Paraná vacinou pouco mais de 50% das crianças contra polio e sarampo; índice é considerado baixo

O índice de vacinação contra a poliomelite e o sarampo no Paraná está 40% abaixo da meta estipulada pelo governo federal..

Francielly Azevedo - 20 de agosto de 2018, 21:37

 Foto: Valdecir Galor/SMCS
Foto: Valdecir Galor/SMCS

O índice de vacinação contra a poliomelite e o sarampo no Paraná está 40% abaixo da meta estipulada pelo governo federal, que é de pelo menos 95%. De acordo com dados da Secretaria de Saúde do Paraná (Sesa), até esta segunda-feira (20), foram aplicadas  321.383 doses da vacina contra polio (55,3) e 316.068 doses da vacina contra sarampo (54,4%). Faltam dez dias para o fim da campanha nacional para imunizar crianças entre doze meses e 5 anos de idade.

Conforme a SESA, sem uma alta taxa de cobertura vacinal, aumenta o risco de o Estado voltar a ter casos de sarampo depois de 18 anos livres da doença. O secretário de Estado da Saúde, Antônio Carlos Nardi, ressalta que muitos pais e responsáveis estão se descuidando na hora de vacinar suas crianças, deixando-as sujeitas a se contaminarem com o sarampo ou a pólio. Ele lembra que ao contrário de que algumas pessoas pensam, essas doenças são graves e não estão eliminadas, podendo fazer vítimas a qualquer momento.

“Talvez devido ao próprio sucesso das campanhas de vacinação no Brasil as pessoas se desacostumaram a ver o sarampo e a pólio como uma ameaça real. E isso está prejudicando a cobertura vacinal em todo o país”, alerta Nardi.

HISTÓRICO 

A alta cobertura vacinal, acima de 95% da população, foi fundamental para que o sarampo fosse controlado no país. Entre 1990 e 2000, período em que as políticas de imunização se fortaleceram, o Brasil registrou 177.045 casos de sarampo, sendo 823 mortes. No mesmo período, o Paraná contabilizou 6.937 casos e 13 mortes.

Após 2000, foram registrados apenas casos isolados ou surtos localizados principalmente na Região Nordeste. De 2001 a 2012, por exemplo, apenas 823 casos de sarampo foram confirmados no Brasil. Essa mudança só foi possível graças à alta taxa de cobertura vacinal da população. Os bons resultados do país na imunização contra o sarampo fizeram com que a Organização Mundial da Saúde declarasse o Brasil livre do sarampo em 2016, conquista que está em risco devido aos novos casos da doença registrado em 2018. ]

SARAMPO NO PAÍS

De janeiro até agora já são mais de 1.200 casos de sarampo confirmados no Brasil, distribuídos entre os estados de Amazonas e Roraima (que concentram a maioria das ocorrências), São Paulo, Rio de Janeiro, Rio Grande do Sul, Rondônia e Pará. O temor é a doença continue a avançar e atinja outros também outros estados.

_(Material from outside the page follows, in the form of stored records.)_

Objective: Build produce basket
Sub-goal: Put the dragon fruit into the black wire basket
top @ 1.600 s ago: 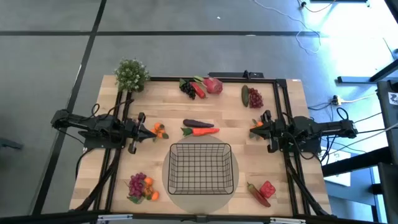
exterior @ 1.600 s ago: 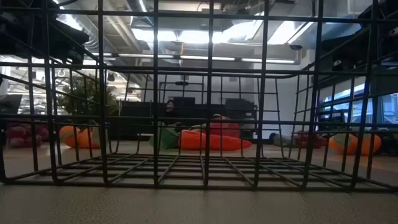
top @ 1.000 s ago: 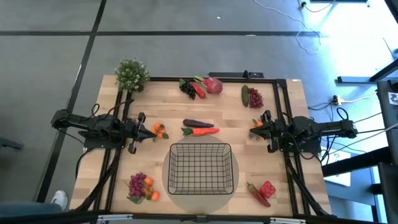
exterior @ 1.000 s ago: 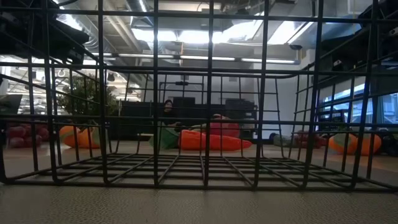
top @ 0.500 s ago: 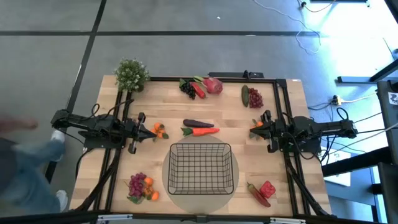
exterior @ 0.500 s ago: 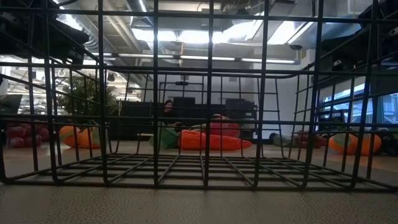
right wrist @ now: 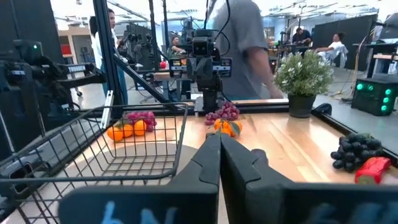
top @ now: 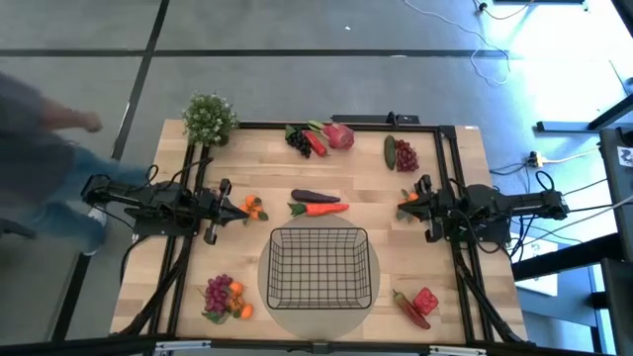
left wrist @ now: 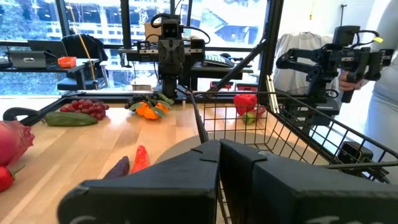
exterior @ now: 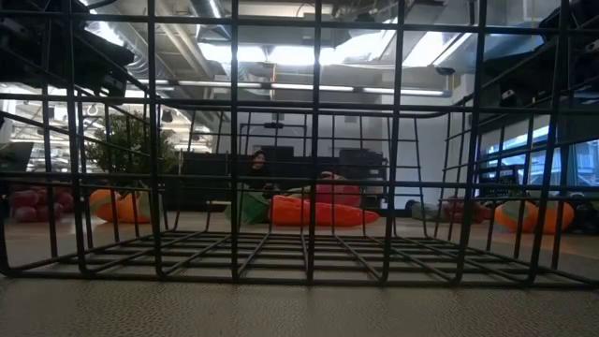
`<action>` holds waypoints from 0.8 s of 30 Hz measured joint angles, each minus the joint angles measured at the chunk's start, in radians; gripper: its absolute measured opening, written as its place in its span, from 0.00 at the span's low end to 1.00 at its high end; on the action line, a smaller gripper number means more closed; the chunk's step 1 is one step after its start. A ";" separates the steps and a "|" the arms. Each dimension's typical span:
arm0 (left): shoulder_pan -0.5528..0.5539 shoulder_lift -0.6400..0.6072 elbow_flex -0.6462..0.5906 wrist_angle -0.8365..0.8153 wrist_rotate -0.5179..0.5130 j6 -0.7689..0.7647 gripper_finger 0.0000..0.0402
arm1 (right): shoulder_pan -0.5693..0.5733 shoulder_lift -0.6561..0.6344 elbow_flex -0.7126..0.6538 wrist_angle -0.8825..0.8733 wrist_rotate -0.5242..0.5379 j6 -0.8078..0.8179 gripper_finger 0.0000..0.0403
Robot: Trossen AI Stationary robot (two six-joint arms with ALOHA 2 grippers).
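Observation:
The black wire basket stands at the table's near middle and fills the low view. My left gripper is shut and empty, just left of a small bunch of oranges. My right gripper is shut and empty, beside an orange. A carrot and a dark eggplant lie just beyond the basket. Black grapes, a red pepper and a pink radish lie at the far edge, with a cucumber and red grapes to their right.
A potted plant stands at the far left corner. Purple grapes with oranges lie near left of the basket, red peppers near right. A blurred person is on the floor left of the table.
Both arms and all the produce have kept still. A person has walked along the floor left of the table, from its near end toward its far end.

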 joint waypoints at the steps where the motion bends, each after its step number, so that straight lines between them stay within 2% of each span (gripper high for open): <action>1: 0.000 0.000 0.000 0.000 0.000 0.000 0.00 | 0.000 0.001 0.010 -0.002 0.000 0.009 0.00; 5: 0.000 0.000 0.000 0.000 0.000 0.000 0.00 | 0.000 0.017 0.093 -0.026 0.087 0.071 0.00; 9: 0.000 0.000 0.000 0.000 0.000 0.000 0.00 | 0.000 0.094 0.226 -0.128 0.148 0.024 0.00; 14: 0.000 0.000 0.000 0.000 0.000 0.000 0.00 | 0.000 0.295 0.428 -0.314 0.239 0.023 0.00; 18: 0.000 0.000 0.000 0.000 0.000 0.000 0.00 | 0.000 0.498 0.579 -0.391 0.325 0.022 0.00; 22: 0.000 0.000 0.000 0.003 -0.003 0.007 0.00 | 0.000 0.672 0.718 -0.457 0.364 0.025 0.00; 24: 0.000 0.000 0.004 0.008 -0.045 0.022 0.00 | 0.000 0.740 0.782 -0.476 0.394 0.057 0.00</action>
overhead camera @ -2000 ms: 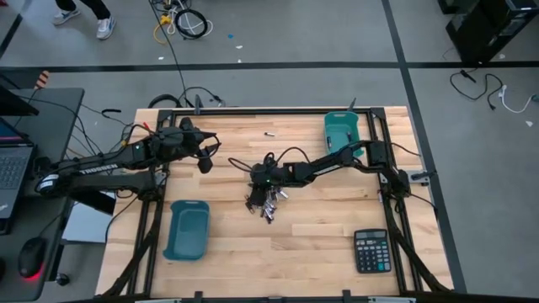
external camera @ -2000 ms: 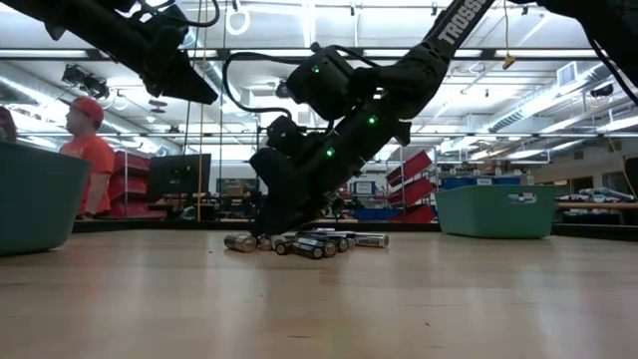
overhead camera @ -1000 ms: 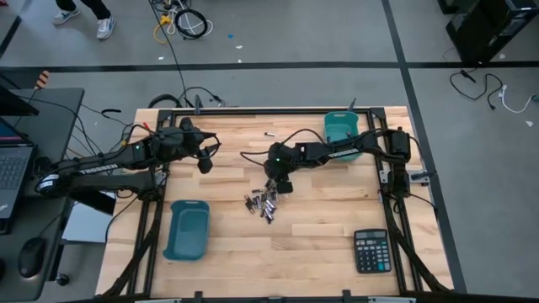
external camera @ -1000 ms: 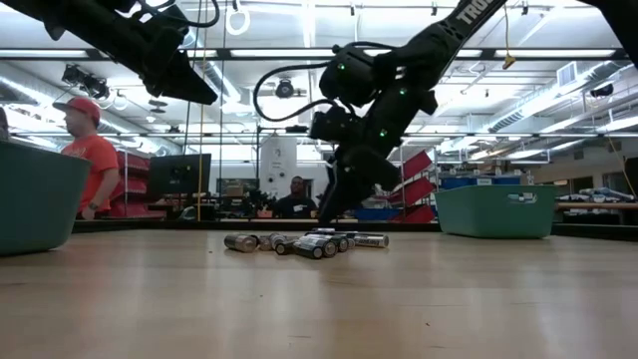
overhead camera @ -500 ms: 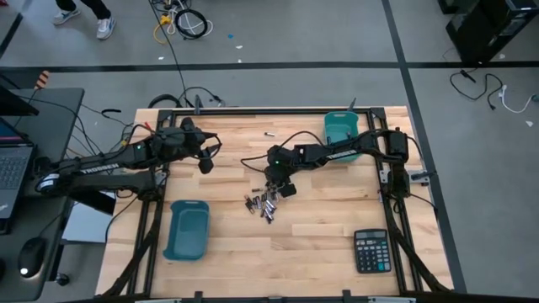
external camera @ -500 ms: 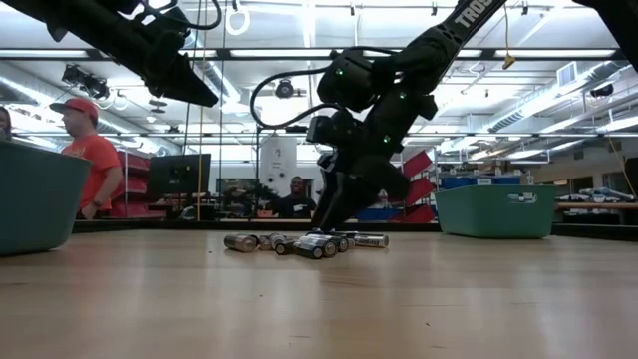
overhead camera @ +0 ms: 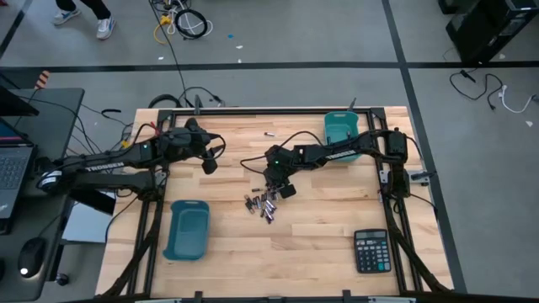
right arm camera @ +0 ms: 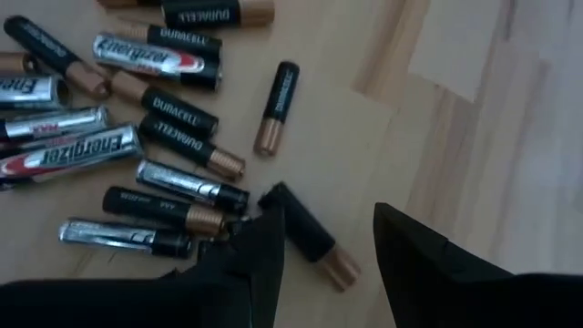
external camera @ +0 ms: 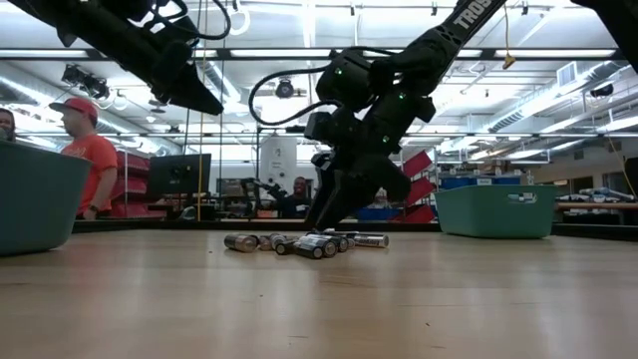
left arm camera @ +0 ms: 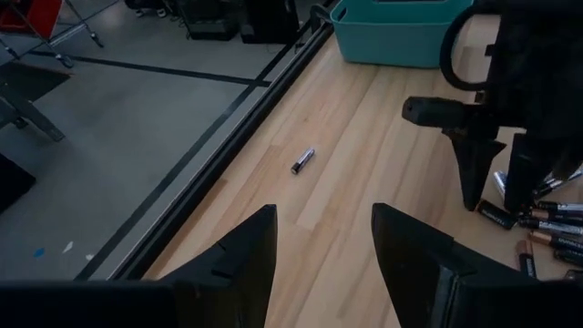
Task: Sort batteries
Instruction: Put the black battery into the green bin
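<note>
The batteries lie in a loose pile of several black, copper and silver cells on the wooden table's middle, also low in the low view. My right gripper is open and points down at the pile's far right edge. In the right wrist view its fingers stand on either side of one black-and-copper battery that lies flat; I see no touch. One lone battery rests near the far edge. My left gripper is open, raised over the far left of the table.
A teal bin sits near the left near corner and another teal bin at the far right. A black calculator lies at the near right. Bare wood lies around the pile. A person in a red shirt stands behind the table.
My right gripper has come down from above the pile toward its far right edge, its fingertips now just over the batteries. My left gripper has shifted slightly toward the table's right. The batteries have stayed where they were.
</note>
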`<state>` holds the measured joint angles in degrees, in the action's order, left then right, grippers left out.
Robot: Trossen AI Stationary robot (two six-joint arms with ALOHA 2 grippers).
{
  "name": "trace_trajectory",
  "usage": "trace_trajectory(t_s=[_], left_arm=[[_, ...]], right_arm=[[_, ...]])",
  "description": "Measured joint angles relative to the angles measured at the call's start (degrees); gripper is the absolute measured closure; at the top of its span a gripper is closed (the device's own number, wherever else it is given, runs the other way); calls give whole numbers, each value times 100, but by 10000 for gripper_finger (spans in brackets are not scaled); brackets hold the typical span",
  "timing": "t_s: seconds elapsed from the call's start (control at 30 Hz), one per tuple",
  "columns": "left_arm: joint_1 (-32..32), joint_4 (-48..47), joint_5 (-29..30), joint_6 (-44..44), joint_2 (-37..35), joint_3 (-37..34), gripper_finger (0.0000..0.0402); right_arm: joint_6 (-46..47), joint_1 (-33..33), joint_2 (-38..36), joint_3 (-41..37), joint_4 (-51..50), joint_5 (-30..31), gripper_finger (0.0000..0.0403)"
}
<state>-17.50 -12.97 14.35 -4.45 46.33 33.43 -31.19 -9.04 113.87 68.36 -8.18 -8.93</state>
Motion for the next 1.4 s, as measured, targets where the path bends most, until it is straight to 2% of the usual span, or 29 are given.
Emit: trace_trajectory(t_s=[0.5,0.6,0.8,1.07,1.2,1.4], left_arm=[[-1,98,0,-108,76,0,220],[0,157,2,-131,76,0,220],[0,189,1,-132,76,0,220],[0,196,0,-131,76,0,220],[0,205,0,-129,76,0,220],[-2,252,0,-129,76,0,220]], right_arm=[[324,-13,288,11,113,-166,257],[470,-20,288,11,68,-172,284],[707,-17,293,10,70,-162,376],[1051,-29,233,-4,150,-20,377],[1111,-53,14,-24,76,308,377],[2015,-192,-529,-19,20,723,371]])
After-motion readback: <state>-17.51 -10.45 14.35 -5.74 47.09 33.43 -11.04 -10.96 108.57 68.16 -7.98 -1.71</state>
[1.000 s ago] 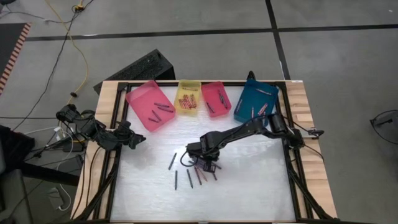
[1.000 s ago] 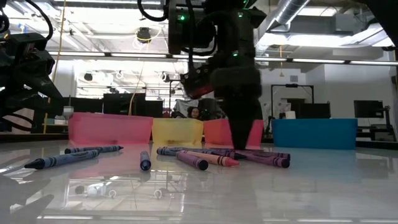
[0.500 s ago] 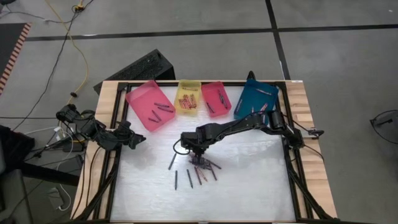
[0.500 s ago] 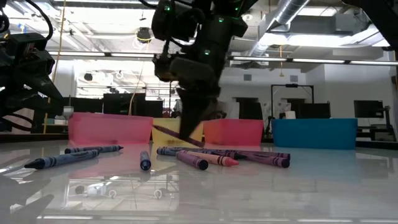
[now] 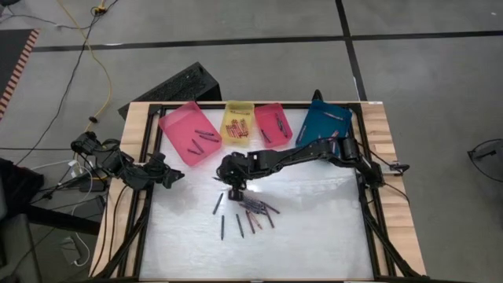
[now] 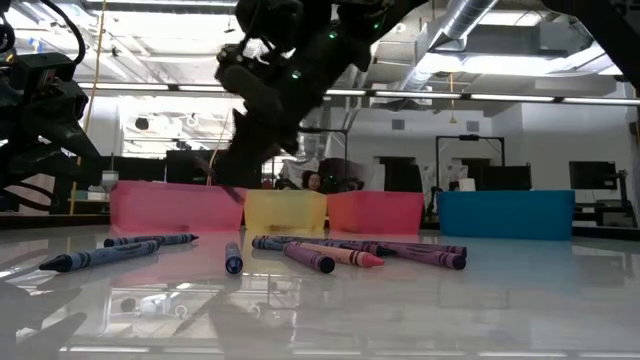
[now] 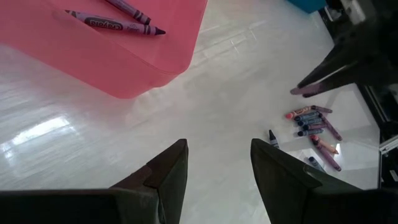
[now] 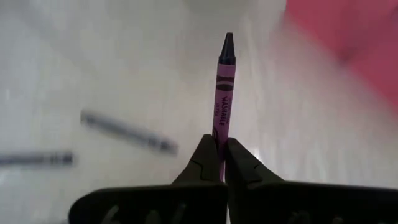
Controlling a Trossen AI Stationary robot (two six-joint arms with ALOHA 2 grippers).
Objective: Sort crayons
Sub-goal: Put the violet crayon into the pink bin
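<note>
My right gripper (image 5: pixel 233 191) is shut on a purple crayon (image 8: pixel 224 87) and hangs above the table's middle, left of the loose crayons (image 5: pixel 253 215). In the low view, this gripper (image 6: pixel 232 188) slants down in front of the pink tray (image 6: pixel 176 205). Several crayons lie flat on the white tabletop (image 6: pixel 330 255). Others lie in the pink tray (image 5: pixel 191 134), yellow tray (image 5: pixel 238 124), red tray (image 5: pixel 273 124) and blue tray (image 5: pixel 322 128). My left gripper (image 7: pixel 217 165) waits open at the table's left edge (image 5: pixel 169 177). My right gripper pinches the purple crayon's blunt rear part (image 8: pixel 219 138) between its two fingers. The crayon runs on along the fingers, its dark tip (image 8: pixel 227 41) pointing away from the wrist. The fingers slant down toward the table's left. The crayon is lifted clear of the table.
The four trays stand in a row along the far edge. A black frame and wooden rim (image 5: pixel 134 157) border the white tabletop. Bare surface lies between the loose crayons and the trays, and toward the near edge.
My right gripper has risen from the pile of loose crayons and gone toward the table's left and a little toward the far edge. It has tipped from pointing down to slanting. It stays shut on the purple crayon, which is now lifted clear.
</note>
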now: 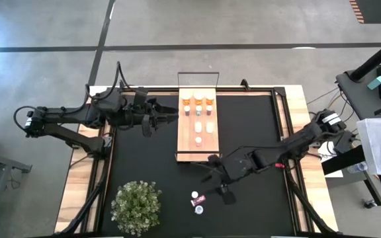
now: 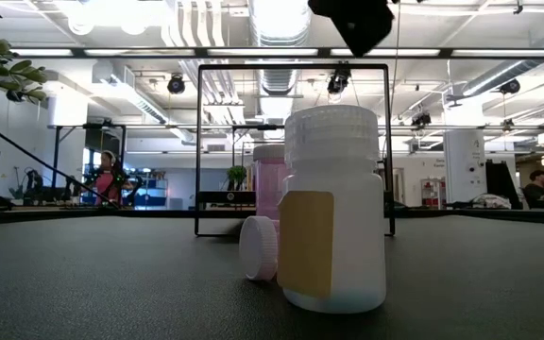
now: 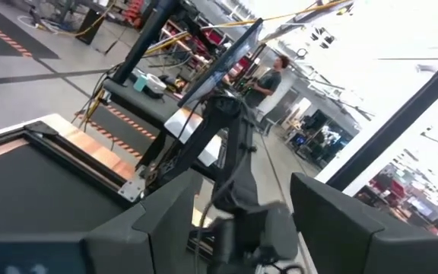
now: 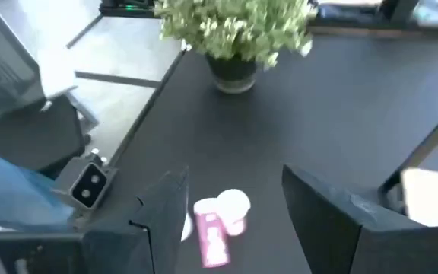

O diretor do Centro Estadual de Epidemiologia, João Luís Crivellaro, explica que não existem medidas preventivas contra o sarampo a não ser a vacina. Por isso, sempre que os níveis de cobertura vacinal caem abaixo do ideal – pelo menos 95% da público-alvo – a vulnerabilidade da população à doença aumenta.

“Infelizmente há muitos pais que estão deixando de vacinar seus filhos, seja por desinteresse ou falta de informação. Se essa situação não mudar, o Paraná corre o risco de, assim como em outros Estados, ver o reaparecimento dos casos de sarampo”, afirma Crivellaro.